| Work task |
Set down every line of the data exactly, skipping the pictures.

-- Stored data follows --

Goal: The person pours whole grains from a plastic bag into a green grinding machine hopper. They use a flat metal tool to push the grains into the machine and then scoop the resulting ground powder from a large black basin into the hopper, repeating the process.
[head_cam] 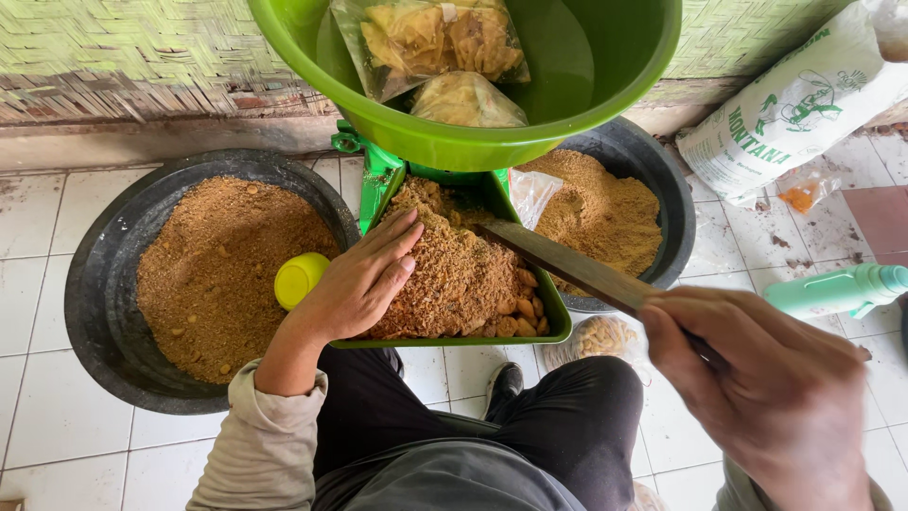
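Observation:
My left hand (364, 279) lies flat, fingers together, on a heap of brown crumbly mix in a green tray (558, 329) over my lap. My right hand (771, 388) is closed around the handle of a long dark flat blade (567, 265), whose tip reaches the top of the heap. Whole peanuts (522, 314) lie at the tray's near right corner. A small yellow cup (299, 279) sits in the brown powder just left of my left hand.
A black basin (104, 284) of brown powder stands at left, another black basin (676, 208) at right. A green bowl (454, 142) with filled plastic bags sits above the tray. A white sack (794, 109), a teal bottle (837, 289), tiled floor and a woven wall surround.

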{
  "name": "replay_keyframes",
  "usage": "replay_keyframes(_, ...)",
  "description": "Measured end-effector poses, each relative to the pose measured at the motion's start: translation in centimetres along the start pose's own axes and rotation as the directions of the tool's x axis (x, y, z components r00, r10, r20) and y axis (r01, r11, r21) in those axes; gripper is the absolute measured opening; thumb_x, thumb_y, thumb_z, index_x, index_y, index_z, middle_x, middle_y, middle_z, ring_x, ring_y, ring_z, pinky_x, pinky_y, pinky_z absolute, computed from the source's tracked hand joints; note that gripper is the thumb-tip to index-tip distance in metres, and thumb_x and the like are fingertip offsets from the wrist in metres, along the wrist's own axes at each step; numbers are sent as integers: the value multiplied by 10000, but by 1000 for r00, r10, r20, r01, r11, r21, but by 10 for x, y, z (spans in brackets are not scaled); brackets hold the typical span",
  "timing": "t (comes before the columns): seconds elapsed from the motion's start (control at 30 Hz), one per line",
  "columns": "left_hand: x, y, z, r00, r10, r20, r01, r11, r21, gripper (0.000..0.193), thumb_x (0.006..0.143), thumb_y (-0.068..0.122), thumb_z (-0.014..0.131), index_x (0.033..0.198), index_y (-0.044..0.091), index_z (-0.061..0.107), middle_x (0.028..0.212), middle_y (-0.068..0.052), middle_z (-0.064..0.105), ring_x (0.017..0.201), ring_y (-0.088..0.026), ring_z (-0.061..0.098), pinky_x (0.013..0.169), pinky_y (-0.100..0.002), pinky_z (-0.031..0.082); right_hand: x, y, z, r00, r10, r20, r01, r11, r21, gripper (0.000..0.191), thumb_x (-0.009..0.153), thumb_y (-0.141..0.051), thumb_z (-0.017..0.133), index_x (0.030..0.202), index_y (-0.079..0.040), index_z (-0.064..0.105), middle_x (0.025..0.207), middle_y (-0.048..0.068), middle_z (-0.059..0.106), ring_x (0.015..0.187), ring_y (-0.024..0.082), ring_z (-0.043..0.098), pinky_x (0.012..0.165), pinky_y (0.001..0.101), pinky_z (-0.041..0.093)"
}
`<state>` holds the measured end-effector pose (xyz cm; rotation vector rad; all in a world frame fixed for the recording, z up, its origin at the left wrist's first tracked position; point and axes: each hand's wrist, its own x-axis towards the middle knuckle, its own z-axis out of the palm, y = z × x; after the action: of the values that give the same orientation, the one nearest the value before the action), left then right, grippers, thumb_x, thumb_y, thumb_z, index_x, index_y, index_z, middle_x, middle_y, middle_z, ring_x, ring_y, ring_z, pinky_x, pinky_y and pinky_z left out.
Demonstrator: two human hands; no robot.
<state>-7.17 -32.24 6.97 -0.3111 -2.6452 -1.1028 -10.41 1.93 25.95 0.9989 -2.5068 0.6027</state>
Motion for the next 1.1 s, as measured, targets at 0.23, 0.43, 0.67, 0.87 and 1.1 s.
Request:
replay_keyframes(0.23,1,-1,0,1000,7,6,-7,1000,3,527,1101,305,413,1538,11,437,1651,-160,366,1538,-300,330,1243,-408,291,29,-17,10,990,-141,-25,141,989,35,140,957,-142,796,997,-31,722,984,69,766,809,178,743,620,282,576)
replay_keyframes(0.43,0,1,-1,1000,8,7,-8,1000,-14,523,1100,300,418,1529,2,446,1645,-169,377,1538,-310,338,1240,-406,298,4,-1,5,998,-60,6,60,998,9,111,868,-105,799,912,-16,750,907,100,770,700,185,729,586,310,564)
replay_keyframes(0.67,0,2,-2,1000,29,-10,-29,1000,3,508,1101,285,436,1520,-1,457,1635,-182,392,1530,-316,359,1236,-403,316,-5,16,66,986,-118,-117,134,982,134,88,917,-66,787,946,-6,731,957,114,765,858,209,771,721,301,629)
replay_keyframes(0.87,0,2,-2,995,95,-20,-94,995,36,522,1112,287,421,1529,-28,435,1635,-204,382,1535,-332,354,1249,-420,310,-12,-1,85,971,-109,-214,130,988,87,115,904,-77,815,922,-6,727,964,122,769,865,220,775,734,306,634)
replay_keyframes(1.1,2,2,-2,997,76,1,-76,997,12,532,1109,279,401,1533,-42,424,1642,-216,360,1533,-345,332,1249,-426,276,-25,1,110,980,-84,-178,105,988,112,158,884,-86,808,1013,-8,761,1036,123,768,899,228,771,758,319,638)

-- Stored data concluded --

| Response area |
Goal: The person pours whole grains from a plastic bag into a green grinding machine hopper. They use a flat metal tool to push the grains into the machine and then scoop the resulting ground powder from a large black basin into the hopper, repeating the process.
[head_cam] 
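Observation:
My left hand (364, 279) lies flat, fingers together, on a heap of brown crumbly mix in a green tray (558, 329) over my lap. My right hand (771, 388) is closed around the handle of a long dark flat blade (567, 265), whose tip reaches the top of the heap. Whole peanuts (522, 314) lie at the tray's near right corner. A small yellow cup (299, 279) sits in the brown powder just left of my left hand.
A black basin (104, 284) of brown powder stands at left, another black basin (676, 208) at right. A green bowl (454, 142) with filled plastic bags sits above the tray. A white sack (794, 109), a teal bottle (837, 289), tiled floor and a woven wall surround.
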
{
  "name": "replay_keyframes",
  "usage": "replay_keyframes(_, ...)",
  "description": "Measured end-effector poses, each relative to the pose measured at the motion's start: translation in centimetres along the start pose's own axes and rotation as the directions of the tool's x axis (x, y, z components r00, r10, r20) and y axis (r01, r11, r21) in those axes; gripper is the absolute measured opening; thumb_x, thumb_y, thumb_z, index_x, index_y, index_z, middle_x, middle_y, middle_z, ring_x, ring_y, ring_z, pinky_x, pinky_y, pinky_z absolute, computed from the source's tracked hand joints; note that gripper is the thumb-tip to index-tip distance in metres, and thumb_x and the like are fingertip offsets from the wrist in metres, along the wrist's own axes at each step; numbers are sent as integers: the value multiplied by 10000, but by 1000 for r00, r10, r20, r01, r11, r21, but by 10 for x, y, z (spans in brackets are not scaled); brackets hold the typical span",
  "timing": "t (comes before the columns): seconds elapsed from the motion's start (control at 30 Hz), one per line",
  "columns": "left_hand: x, y, z, r00, r10, r20, r01, r11, r21, gripper (0.000..0.193), thumb_x (0.006..0.143), thumb_y (-0.068..0.122), thumb_z (-0.014..0.131), index_x (0.033..0.198), index_y (-0.044..0.091), index_z (-0.061..0.107), middle_x (0.028..0.212), middle_y (-0.068..0.052), middle_z (-0.064..0.105), ring_x (0.017..0.201), ring_y (-0.088..0.026), ring_z (-0.061..0.098), pinky_x (0.013..0.169), pinky_y (-0.100..0.002), pinky_z (-0.031..0.082); right_hand: x, y, z, r00, r10, r20, r01, r11, r21, gripper (0.000..0.191), thumb_x (-0.009..0.153), thumb_y (-0.141..0.051), thumb_z (-0.017..0.133), index_x (0.030..0.202), index_y (-0.079..0.040), index_z (-0.064..0.105), middle_x (0.025..0.207), middle_y (-0.048..0.068), middle_z (-0.059..0.106), ring_x (0.015..0.187), ring_y (-0.024..0.082), ring_z (-0.043..0.098), pinky_x (0.012..0.165), pinky_y (0.001..0.101), pinky_z (-0.041..0.093)"
}
`<state>` holds the measured end-effector pose (xyz cm; rotation vector rad; all in a world frame fixed for the recording, z up, its origin at the left wrist's first tracked position; point and axes: each hand's wrist, its own x-axis towards the middle knuckle, its own z-axis out of the palm, y = z × x; after the action: of the values that give the same orientation, the one nearest the value before the action), left then right, grippers, thumb_x, thumb_y, thumb_z, index_x, index_y, index_z, middle_x, middle_y, middle_z, ring_x, ring_y, ring_z, pinky_x, pinky_y and pinky_z left out.
Demonstrator: two human hands; no robot.
<state>-7.17 -32.24 6.97 -0.3111 -2.6452 -1.1028 -10.41 1.93 25.95 0.9989 -2.5068 0.6027</state>
Motion for the next 1.1 s, as measured, targets at 0.23, 0.43, 0.67, 0.87 and 1.1 s.
Request:
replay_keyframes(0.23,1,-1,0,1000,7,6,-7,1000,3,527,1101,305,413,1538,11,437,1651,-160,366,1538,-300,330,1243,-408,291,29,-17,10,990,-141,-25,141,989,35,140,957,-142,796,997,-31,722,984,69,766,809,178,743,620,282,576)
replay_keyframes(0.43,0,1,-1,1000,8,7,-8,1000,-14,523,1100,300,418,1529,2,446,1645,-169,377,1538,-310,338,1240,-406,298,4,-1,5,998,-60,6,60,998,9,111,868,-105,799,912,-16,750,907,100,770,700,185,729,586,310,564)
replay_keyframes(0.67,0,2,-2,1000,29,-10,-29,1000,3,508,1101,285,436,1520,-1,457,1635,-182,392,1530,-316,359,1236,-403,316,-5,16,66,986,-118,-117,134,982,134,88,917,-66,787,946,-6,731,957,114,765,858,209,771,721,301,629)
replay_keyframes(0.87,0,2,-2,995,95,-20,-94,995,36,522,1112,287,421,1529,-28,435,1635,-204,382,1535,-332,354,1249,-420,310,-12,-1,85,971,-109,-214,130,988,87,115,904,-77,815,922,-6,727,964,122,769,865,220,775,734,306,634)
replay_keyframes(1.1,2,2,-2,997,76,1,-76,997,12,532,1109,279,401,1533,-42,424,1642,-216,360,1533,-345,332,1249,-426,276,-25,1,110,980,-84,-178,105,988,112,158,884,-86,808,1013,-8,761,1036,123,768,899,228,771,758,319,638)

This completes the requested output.